The MQ-9Bs will be equipped with the WESCAM MX-20 electro-optical/infrared sensor to meet these demands. The MQ-9Bs, with a mission radius of up to 1,850 kilometers and a maximum flight duration of 34 hours, are not required to carry weapons in domestic airspace. However, they have the capacity to be armed with various munitions for specific missions. The State Department approved an FMS for munitions, including 219 Hellfire II precision-strike missiles and 12 Mk82 500-lbs general-purpose bombs.
The government emphasizes that the RPAS will provide commanders with near real-time information in deployed operations, enabling the detection, recognition, identification, tracking, and engagement of targets in complex environments. The investment is considered a significant milestone for the RCAF, approaching its centennial next year.
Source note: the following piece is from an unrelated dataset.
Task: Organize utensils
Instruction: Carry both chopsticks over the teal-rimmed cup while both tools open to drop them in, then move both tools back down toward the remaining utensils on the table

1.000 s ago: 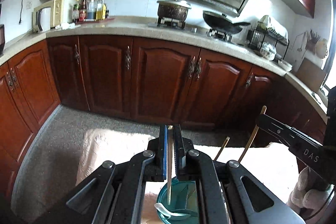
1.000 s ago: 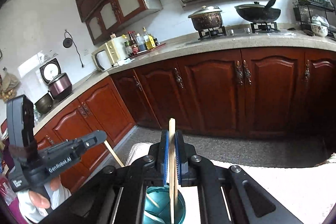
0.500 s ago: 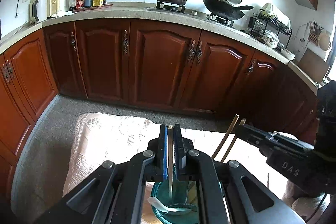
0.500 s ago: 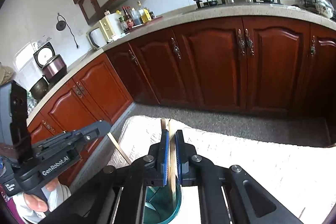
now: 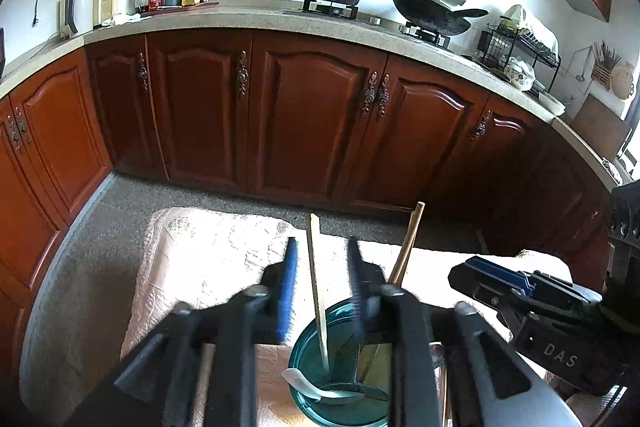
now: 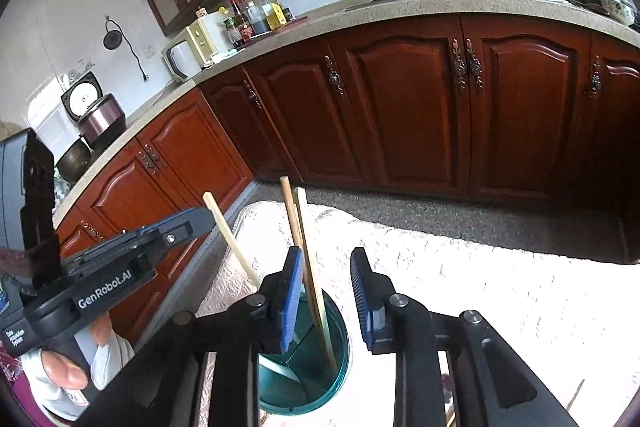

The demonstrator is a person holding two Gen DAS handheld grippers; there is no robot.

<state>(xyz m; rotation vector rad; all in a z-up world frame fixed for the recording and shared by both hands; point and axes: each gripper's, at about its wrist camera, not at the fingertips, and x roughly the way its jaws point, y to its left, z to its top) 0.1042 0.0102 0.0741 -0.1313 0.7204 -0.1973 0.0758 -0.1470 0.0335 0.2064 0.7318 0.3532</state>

The announcement was made at the RCAF bases, with parliamentary secretary Marie-France Lalonde delivering the news in Comox, and MP Kody Blois announcing it in Greenwood. Beyond military applications, the RPAS platforms are expected to support civilian operations such as wildfire and flood responses. The project is projected to generate hundreds of jobs and contribute millions to the country’s GDP annually, with General Atomics partnering with Canadian industry players like MDA, CAE, and L3Harris Wescam under Team SkyGuardian Canada.